> **Aim of the task**
So that the copy stays text only, transcribe the data below exactly and exclude the images.
========================
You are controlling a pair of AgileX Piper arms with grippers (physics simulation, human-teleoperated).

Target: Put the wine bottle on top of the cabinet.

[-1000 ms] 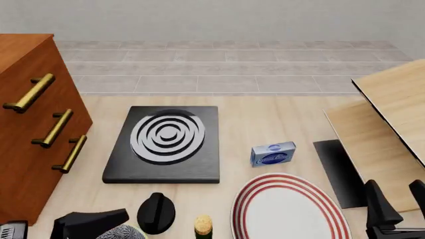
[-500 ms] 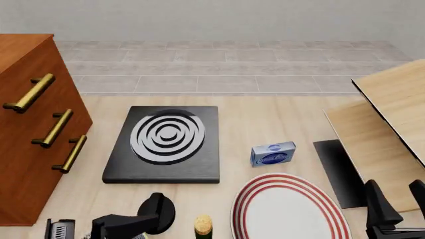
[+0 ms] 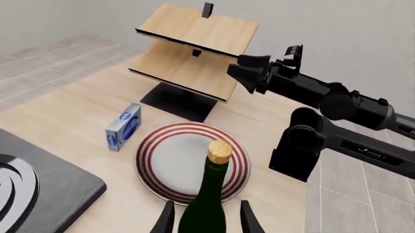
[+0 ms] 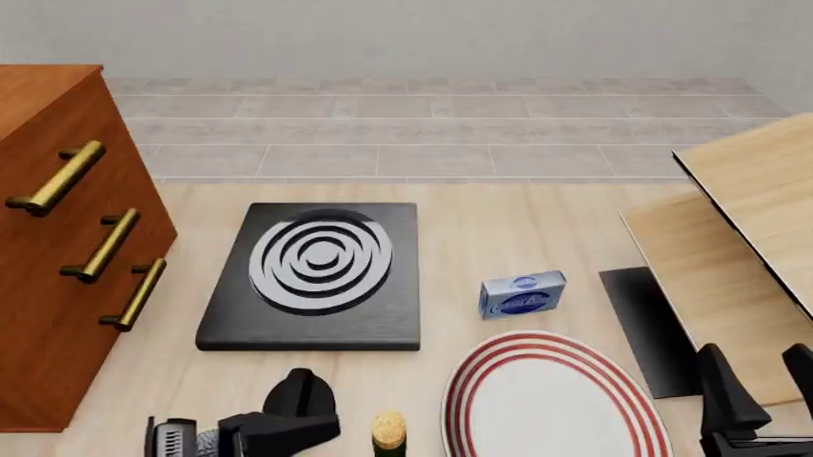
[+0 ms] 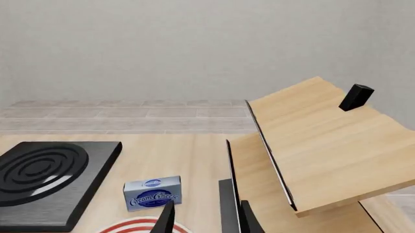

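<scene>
early stage: the left gripper [image 3: 203, 219] jaws spread around the wine bottle [image 3: 207, 204], not yet lifted; the cabinet [image 4: 51, 238] top awaits; the right gripper [image 5: 202, 218] is open, idle.

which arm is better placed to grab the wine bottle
Left. In the left wrist view the left pincer is open with a finger on either side of the wine bottle. The right pincer sits beyond the striped plate, beside the wooden rack.
</scene>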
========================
> **Response for this exercise**
You are controlling a pair of AgileX Piper arms with grippers (physics simulation, human-teleoperated).

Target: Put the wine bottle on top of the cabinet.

[-1000 ms] 
[-500 ms] 
[+0 ms] 
[+0 ms] 
[+0 ms] 

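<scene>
early stage: the left gripper [image 3: 203, 219] jaws spread around the wine bottle [image 3: 207, 204], not yet lifted; the cabinet [image 4: 51, 238] top awaits; the right gripper [image 5: 202, 218] is open, idle.

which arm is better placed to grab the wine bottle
Left. In the left wrist view the left pincer is open with a finger on either side of the wine bottle. The right pincer sits beyond the striped plate, beside the wooden rack.
</scene>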

This exercise requires nothing further.